[Task details] Answer with a number only: how many lines of the data contain "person"?
[Source data — start]
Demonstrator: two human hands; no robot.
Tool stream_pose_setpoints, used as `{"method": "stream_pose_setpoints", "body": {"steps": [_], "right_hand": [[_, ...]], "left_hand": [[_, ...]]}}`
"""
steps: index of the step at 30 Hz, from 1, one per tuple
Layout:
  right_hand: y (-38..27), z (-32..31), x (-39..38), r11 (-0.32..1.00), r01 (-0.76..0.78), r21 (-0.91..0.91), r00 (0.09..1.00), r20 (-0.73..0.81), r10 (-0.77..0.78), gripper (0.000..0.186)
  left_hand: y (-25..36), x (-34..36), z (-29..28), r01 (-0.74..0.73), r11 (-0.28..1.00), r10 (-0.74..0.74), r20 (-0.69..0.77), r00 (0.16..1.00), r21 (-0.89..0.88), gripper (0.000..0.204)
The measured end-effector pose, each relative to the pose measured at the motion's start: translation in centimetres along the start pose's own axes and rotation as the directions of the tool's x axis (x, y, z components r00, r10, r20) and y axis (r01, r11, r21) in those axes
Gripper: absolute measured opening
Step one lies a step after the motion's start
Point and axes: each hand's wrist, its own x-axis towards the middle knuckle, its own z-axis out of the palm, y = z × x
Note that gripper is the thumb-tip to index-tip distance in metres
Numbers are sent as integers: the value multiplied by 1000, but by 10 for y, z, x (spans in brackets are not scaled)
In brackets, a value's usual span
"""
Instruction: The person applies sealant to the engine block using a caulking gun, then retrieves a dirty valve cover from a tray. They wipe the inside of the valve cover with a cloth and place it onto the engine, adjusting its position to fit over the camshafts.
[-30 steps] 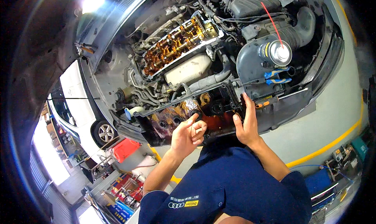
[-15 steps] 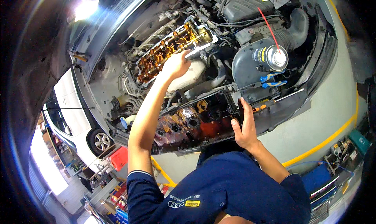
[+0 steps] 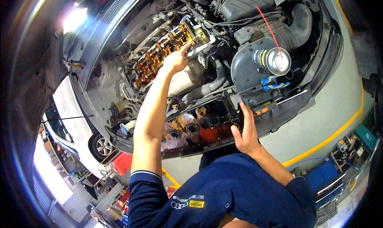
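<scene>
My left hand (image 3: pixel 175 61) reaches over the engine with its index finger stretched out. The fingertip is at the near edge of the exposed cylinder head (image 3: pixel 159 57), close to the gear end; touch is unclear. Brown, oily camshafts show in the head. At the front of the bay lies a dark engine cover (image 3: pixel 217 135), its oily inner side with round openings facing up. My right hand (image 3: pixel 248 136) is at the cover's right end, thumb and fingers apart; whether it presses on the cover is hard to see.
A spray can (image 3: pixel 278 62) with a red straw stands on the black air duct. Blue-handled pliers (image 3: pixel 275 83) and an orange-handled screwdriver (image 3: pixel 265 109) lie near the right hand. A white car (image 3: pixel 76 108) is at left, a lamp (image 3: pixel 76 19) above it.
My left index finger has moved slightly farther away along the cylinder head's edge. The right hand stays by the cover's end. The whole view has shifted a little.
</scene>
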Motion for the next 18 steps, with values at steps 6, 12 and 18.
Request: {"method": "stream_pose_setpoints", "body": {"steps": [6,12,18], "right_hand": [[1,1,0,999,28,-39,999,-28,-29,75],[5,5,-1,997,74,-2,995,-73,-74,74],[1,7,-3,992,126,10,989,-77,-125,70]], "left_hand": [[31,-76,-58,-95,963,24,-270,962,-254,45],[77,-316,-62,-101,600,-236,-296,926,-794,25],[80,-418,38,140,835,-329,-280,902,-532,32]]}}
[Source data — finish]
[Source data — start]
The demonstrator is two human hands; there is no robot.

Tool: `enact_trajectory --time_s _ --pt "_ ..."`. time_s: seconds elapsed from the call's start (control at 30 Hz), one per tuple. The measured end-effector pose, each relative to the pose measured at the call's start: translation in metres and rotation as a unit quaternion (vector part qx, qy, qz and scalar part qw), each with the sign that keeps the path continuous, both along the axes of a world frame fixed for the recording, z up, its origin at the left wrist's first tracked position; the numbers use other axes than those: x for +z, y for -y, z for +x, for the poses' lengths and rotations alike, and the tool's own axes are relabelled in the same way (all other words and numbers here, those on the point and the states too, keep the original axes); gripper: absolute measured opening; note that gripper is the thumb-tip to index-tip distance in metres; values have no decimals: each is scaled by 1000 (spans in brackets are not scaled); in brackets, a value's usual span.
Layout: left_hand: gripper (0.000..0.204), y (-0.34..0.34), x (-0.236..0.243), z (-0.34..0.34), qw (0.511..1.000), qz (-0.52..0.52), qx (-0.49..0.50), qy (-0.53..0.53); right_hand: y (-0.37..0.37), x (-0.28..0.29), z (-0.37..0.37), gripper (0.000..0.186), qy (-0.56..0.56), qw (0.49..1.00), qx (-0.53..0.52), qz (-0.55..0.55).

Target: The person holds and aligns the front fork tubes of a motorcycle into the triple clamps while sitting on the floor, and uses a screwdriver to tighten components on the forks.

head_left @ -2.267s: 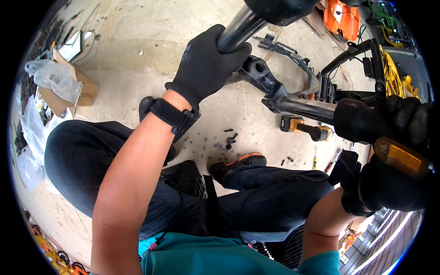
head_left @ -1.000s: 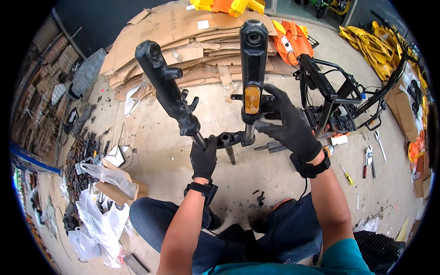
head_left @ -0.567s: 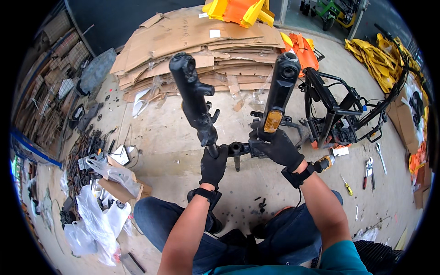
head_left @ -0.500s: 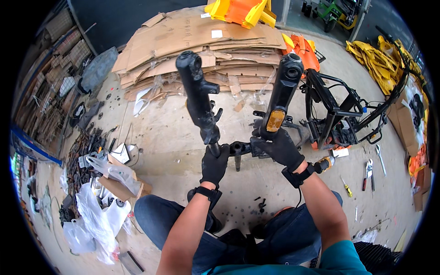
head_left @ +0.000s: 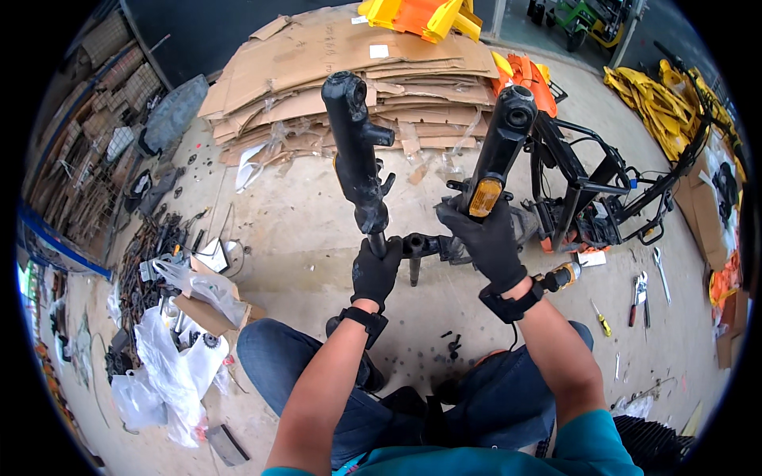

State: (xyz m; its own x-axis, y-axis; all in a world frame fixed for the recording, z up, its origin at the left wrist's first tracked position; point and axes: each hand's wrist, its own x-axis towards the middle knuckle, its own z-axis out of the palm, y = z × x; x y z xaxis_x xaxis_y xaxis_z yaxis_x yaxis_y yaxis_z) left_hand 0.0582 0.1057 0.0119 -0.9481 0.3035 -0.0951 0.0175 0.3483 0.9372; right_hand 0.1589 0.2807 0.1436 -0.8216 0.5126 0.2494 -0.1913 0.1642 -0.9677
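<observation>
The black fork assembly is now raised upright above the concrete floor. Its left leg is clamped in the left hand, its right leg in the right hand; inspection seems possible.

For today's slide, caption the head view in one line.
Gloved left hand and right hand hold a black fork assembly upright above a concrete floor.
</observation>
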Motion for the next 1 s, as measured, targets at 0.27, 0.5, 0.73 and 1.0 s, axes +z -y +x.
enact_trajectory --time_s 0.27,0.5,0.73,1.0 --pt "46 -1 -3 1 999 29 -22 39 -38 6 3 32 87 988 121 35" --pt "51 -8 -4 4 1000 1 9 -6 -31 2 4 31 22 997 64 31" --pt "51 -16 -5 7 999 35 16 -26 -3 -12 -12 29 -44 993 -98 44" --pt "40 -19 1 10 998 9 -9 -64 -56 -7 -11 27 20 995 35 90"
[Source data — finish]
[Written response] 2